→ **Exercise directions**
Transcribe the complete listing exactly.

• • • •

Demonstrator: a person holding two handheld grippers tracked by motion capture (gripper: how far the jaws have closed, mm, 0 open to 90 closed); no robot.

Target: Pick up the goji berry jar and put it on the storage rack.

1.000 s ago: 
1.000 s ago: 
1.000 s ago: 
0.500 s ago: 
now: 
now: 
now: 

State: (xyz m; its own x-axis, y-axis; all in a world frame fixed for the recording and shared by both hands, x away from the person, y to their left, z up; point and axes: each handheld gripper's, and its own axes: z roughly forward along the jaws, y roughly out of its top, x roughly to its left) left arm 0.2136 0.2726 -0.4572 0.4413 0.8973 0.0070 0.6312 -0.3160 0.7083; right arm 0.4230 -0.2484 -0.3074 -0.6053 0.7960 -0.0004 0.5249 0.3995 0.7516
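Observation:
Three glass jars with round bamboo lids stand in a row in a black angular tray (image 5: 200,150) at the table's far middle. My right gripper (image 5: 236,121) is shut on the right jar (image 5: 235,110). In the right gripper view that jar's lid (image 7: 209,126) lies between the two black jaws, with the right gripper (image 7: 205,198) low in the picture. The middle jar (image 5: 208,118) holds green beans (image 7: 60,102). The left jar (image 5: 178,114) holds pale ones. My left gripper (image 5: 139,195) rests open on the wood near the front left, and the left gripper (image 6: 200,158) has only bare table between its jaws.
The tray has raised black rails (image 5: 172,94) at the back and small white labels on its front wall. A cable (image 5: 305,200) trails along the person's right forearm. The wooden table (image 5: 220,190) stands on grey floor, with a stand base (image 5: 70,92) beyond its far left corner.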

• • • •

→ **Finished exercise**
Demonstrator: a person holding two handheld grippers tracked by motion capture (gripper: how far the jaws have closed, mm, 0 open to 90 closed); no robot.

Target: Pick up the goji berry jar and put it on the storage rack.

1.000 s ago: 
1.000 s ago: 
1.000 s ago: 
0.500 s ago: 
now: 
now: 
now: 

State: (xyz m; its own x-axis, y-axis; all in a world frame fixed for the recording and shared by both hands, x away from the person, y to their left, z up; point and axes: each handheld gripper's, and its own axes: z roughly forward along the jaws, y roughly out of its top, x roughly to its left) left arm 0.2136 0.2726 -0.4572 0.4413 0.8973 0.0070 0.6312 -0.3160 0.7083; right arm 0.4230 -0.2484 -0.3074 -0.6053 0.7960 -0.0004 0.5249 0.3995 0.7516
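Observation:
Three glass jars with round bamboo lids stand in a row in a black angular tray (image 5: 200,150) at the table's far middle. My right gripper (image 5: 236,121) is shut on the right jar (image 5: 235,110). In the right gripper view that jar's lid (image 7: 209,126) lies between the two black jaws, with the right gripper (image 7: 205,198) low in the picture. The middle jar (image 5: 208,118) holds green beans (image 7: 60,102). The left jar (image 5: 178,114) holds pale ones. My left gripper (image 5: 139,195) rests open on the wood near the front left, and the left gripper (image 6: 200,158) has only bare table between its jaws.
The tray has raised black rails (image 5: 172,94) at the back and small white labels on its front wall. A cable (image 5: 305,200) trails along the person's right forearm. The wooden table (image 5: 220,190) stands on grey floor, with a stand base (image 5: 70,92) beyond its far left corner.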

Nothing else goes with this output.